A Negociação (Arbitrage),
de Nicholas Jarecki (EUA, 2012)
por Filipe Furtado

O apelo da corrupção

Há uma tradição no cinema americano de “boas intenções” em realizar filmes de corrupção centrados na figura de um corruptor carismático. Espécie de filho bastardo do filme de gangster (não é por acidente que o próprio Scarface, Paul Muni, foi sua primeira grande estrela), o sub gênero substitui sua excitação pela pompa do ultraje velado pelos crimes e excessos do seu protagonista, se vendendo nas costas da presença de cena de um Kirk Douglas ou Paul Newman. É um tipo de filme na melhor das hipóteses esquizofrênico, quando não desonesto, completamente dependente do apelo da canalhice que se propõe a denunciar.

O cineasta Nicholas Jarecki filia diretamente este seu longa de estreia sob esta tradição, mas faz algumas apostas que tornam A Negociação um exemplar ao menos interessante no gênero.
A principal delas é justamente dissolver muito da desonestidade com que este tipo de ficção se apresenta ao assumir que a narrativa se concentra mesmo toda sobre seu protagonista, um grande investidor de Wall Street (Richard Gere) desesperado para vender suas empresas antes que descubram que ele vem fraudando seus balanços.
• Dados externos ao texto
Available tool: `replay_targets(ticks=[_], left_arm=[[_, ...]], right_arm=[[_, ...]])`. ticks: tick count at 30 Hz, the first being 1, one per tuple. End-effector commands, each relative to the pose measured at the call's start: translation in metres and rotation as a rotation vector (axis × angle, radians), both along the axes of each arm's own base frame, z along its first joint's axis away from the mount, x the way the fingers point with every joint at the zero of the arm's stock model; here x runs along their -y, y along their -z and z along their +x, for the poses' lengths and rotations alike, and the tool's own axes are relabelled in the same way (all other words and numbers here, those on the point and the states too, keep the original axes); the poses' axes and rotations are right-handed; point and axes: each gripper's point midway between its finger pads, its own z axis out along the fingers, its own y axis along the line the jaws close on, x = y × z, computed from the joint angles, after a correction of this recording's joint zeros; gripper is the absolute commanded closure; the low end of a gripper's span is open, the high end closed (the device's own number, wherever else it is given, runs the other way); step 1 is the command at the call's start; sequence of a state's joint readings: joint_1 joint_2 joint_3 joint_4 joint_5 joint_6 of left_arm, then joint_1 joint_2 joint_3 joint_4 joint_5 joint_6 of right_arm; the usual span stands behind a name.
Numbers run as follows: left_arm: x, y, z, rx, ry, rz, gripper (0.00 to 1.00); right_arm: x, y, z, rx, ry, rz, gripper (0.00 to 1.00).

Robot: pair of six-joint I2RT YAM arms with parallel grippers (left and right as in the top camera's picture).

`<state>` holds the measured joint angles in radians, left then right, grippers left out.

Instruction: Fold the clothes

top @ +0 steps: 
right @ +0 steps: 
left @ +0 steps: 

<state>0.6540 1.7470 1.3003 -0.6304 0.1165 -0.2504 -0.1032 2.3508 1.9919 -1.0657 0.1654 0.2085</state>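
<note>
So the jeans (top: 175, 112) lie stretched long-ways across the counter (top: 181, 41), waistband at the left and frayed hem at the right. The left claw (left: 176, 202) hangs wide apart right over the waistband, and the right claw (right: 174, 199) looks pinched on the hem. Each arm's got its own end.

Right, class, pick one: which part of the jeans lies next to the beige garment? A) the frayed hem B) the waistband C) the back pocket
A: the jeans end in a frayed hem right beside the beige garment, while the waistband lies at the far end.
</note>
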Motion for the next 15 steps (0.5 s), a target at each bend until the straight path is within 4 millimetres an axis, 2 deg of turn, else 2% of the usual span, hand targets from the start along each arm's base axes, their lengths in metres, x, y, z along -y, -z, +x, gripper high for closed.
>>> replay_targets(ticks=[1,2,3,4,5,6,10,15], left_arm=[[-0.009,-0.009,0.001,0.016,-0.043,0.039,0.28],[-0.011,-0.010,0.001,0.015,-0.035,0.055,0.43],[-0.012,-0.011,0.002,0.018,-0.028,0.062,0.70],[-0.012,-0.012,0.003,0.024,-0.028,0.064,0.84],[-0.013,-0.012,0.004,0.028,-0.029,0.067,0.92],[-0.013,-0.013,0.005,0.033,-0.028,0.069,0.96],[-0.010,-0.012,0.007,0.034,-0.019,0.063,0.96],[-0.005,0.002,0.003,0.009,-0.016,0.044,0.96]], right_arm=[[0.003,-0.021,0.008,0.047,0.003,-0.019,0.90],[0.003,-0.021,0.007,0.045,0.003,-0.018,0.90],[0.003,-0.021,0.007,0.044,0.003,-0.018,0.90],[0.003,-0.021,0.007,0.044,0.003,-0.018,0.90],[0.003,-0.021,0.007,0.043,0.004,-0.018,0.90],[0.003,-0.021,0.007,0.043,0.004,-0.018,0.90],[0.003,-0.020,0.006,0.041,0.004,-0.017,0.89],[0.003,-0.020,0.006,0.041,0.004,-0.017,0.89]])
Se existem personagens prontos para mostrar indignação diante da crença de Gere de que ele merece escapar ileso de toda e qualquer situação, Nicholas Jarecki espertamente os mantém marginalizados. Não sobra ao espectador a saída fácil de fingir se identificar com algum personagem pronto a reprovar Gere; pelo contrário, Jarecki trabalha na direção de devolver o subgênero à tradição, tornando A Negociação pouco mais que um filme de gangster de colarinho branco. Se em muitos desses filmes identifica-se com o corruptor, mas finge-se que não, A Negociação ao menos tem o mérito de devolver as coisas ao lugar: sua estrutura garante que “se torça” para que Gere literalmente compre sua inocência. Sobra ao espectador lidar com seu maior ou menor desconforto em ser colocado nesta posição.

A outra aposta certeira de Jarecki é justamente entregar o filme a Richard Gere, ator que, embora associado sobretudo a papéis românticos, se apresenta como figura mais envolvente justamente quando encarna tipos corruptos como seu empresário aqui. Há uma abrasividade no narcisismo da presença de Gere que o torna ideal para encorpar corruptores, ao mesmo tempo constantemente charmoso e dotado de uma consciência da sua posição de intocável que torna-o permanentemente incômodo. A Negociação é todo modulado em torno da figura de Gere, e, se Jarecki extrai certa ambiguidade da sua dramaturgia, isto se deve muito a sua centralidade na ação.

Estas apostas garantem que o filme permaneça sempre um objeto envolvente dentro do universo frequentemente desinteressante do cinema de boas intenções, e compensa muito as dificuldades que Jarecki tem em conduzi-lo. A Negociação frequentemente trava entre as boas ideias da sua dramaturgia e a burocracia com que Jarecki a apresenta; falta ao filme uma autenticidade de detalhe, como todos os grandes gestos da sua narrativa tivessem sido pensados, mas nunca o pequeno acúmulo de movimentos que lhe sustentem. Jarecki se desvia da retórica boba, mas não do apelo dos grandes conceitos. Seu filme nos envolve com convicção no seu universo amoral, mas lhe falta a convicção para mergulhar nele e extrair dali um retrato forte que vá além do caricatural.